Alhamdulillah, you have met a man that you wish to marry and whom you are pleased within all aspects. It seems that your family are very unhappy with your choice of a spouse to the point that your father even locked you in your house to prevent you from seeking marriage to him.

This leaves you in a predicament in how to proceed. There are several things to think about and things you could potentially do to ease the situation and pave a smoother path forward.

Most important qualities in a spouse

As you are probably aware, the most important trait to look for in a spouse is taqwa (piety). If you have a spouse with this quality alone, above other qualities, you can be more certain of a healthy and happy relationship.

I Want to Marry a Foreign Muslim; My Dad Disowned Me - About Islam

It was narrated from Abu Hurairah that:

The Prophet said: “A woman may be married for four things: Her wealth, her lineage, her beauty or for her religion. Choose the religious, may your hands be rubbed with dust (i.e., may you prosper).” (Sunan Ibn Majah Vol. 3, Book 9, Hadith 1858)

You could meet a spouse who is handsome and wealthy but has a weak level of spirituality. You could run into numerous relationship problems if his religion is not the strongest guidance in his life. Unfortunately, many overlook this in favor of more materialistic qualities and discriminate against those who don’t match up to such qualities.

It seems that your parents are of this orientation too in their reasoning for denying you the chance to marry this man. This is not a part of Islam. We should not judge people by their race, as we are all viewed equally by Allah in this matter. Allah instead judges on one’s level of righteousness and piety.

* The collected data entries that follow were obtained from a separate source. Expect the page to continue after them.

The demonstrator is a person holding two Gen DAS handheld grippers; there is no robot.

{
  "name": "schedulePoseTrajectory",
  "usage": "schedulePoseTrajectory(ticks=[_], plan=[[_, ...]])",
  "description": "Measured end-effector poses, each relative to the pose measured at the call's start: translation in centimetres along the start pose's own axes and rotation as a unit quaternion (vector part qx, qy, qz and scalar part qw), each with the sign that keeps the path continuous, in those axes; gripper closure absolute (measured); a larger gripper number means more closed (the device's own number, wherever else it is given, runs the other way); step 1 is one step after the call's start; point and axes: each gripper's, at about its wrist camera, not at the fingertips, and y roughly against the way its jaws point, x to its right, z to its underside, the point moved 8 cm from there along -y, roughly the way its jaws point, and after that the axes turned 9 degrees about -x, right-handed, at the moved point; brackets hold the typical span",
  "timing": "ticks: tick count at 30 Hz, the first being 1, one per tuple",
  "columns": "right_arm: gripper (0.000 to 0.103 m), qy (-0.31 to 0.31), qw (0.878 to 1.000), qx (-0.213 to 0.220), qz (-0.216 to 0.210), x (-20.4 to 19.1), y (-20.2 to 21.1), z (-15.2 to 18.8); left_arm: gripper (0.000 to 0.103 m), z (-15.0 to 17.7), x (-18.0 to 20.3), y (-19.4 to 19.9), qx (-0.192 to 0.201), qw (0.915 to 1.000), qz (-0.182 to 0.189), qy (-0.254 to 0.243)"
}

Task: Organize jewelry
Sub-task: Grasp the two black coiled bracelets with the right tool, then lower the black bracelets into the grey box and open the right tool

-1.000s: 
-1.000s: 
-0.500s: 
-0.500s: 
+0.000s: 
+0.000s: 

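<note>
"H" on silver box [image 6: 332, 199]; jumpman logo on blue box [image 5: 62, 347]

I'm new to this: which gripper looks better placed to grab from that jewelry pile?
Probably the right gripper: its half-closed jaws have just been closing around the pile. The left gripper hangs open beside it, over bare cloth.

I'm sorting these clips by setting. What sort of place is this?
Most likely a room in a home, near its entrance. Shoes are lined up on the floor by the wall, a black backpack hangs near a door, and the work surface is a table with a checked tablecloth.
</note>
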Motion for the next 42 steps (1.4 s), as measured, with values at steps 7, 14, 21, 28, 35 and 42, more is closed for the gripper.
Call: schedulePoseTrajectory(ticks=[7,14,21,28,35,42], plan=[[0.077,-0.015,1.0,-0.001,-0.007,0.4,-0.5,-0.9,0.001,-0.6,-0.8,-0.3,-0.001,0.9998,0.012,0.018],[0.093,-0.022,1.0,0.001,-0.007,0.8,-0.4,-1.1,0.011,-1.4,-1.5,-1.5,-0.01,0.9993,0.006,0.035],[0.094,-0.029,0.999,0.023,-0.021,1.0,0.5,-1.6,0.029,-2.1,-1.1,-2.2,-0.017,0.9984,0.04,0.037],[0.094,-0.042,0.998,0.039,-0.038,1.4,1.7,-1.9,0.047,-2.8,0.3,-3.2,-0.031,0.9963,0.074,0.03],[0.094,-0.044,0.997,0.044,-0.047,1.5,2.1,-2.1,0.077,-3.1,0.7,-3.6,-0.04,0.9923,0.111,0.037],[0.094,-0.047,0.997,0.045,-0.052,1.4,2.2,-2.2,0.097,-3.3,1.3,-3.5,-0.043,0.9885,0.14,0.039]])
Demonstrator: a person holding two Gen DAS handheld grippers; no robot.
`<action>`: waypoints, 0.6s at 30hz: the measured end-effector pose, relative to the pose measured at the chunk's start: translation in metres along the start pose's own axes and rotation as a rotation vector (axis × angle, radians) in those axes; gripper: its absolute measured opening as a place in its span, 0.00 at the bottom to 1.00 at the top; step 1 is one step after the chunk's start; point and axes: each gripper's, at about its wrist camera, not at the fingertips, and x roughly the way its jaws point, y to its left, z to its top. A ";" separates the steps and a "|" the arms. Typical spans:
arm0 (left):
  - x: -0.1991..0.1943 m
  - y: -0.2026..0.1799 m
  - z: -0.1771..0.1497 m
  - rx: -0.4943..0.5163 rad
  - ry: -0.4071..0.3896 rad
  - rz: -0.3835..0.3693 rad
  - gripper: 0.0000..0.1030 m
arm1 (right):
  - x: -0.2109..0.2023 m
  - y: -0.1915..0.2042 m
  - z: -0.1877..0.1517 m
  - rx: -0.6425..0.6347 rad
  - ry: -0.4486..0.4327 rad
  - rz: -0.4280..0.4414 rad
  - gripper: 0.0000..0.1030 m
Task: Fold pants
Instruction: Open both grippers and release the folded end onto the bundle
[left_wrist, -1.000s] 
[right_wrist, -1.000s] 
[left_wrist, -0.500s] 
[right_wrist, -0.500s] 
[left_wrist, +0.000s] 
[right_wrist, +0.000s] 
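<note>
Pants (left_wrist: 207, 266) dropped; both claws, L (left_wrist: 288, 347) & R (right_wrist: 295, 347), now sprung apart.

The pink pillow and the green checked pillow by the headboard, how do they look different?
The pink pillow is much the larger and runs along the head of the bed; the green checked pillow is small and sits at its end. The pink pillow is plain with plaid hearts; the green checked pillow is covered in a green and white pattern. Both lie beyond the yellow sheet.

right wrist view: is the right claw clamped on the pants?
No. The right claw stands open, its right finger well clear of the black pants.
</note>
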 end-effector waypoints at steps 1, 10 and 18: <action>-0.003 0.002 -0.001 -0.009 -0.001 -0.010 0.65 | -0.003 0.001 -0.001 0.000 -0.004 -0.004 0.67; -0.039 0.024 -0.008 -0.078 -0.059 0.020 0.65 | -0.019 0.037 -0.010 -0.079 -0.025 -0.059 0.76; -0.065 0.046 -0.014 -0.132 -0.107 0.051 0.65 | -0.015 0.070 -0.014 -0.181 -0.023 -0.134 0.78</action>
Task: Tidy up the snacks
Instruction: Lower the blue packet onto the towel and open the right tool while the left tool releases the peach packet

“O mankind, indeed, We have created you from male and female and made you peoples and tribes that you may know one another. Indeed, the most noble of you in the sight of Allah is the most righteous of you. Indeed, Allah is Knowing and Acquainted” {Quran 49:13}

Don’t disrespect your family

Whilst it is easy to say that race does not matter and it is permissible to marry him regardless of his race, your parents seem to think otherwise. They oppose it to the extent of abusing you by locking you up, which is unacceptable.

Of course, we know that we should respect our parents and obey them, but when they instruct us against Islam, we are not obligated to obey.

However, if you choose to disobey, do understand that there may be consequences for having gone against their wishes and it’s important to keep so in mind when deciding where to go from there.

Educate them on the matter

One way you could try easing this is by educating them on the matter from an Islamic perspective as discussed above so that they can see from the Qur’an and Sunnah that their reasons are invalid.

If you feel uncomfortable bringing this to them, or anxious about how they will take it or if they will even listen, you could ask a local person of knowledge or family member to relay such information to them. They may be more responsive then, than if they were to hear it from you.

View things from their perspective

Try softening their hearts on the matter by viewing things from their perspective. Even though you don’t agree with their ideologies, if you can try understanding why they are behaving the way they are, you will be in a better position to discuss the issue with them.

Let them know that you are considering their perspective in your decision-making. This will make them feel more respected and likely to empathize with your desires.

Let them know that you understand that they only want what’s best for you and that means that they want you to marry a good spouse.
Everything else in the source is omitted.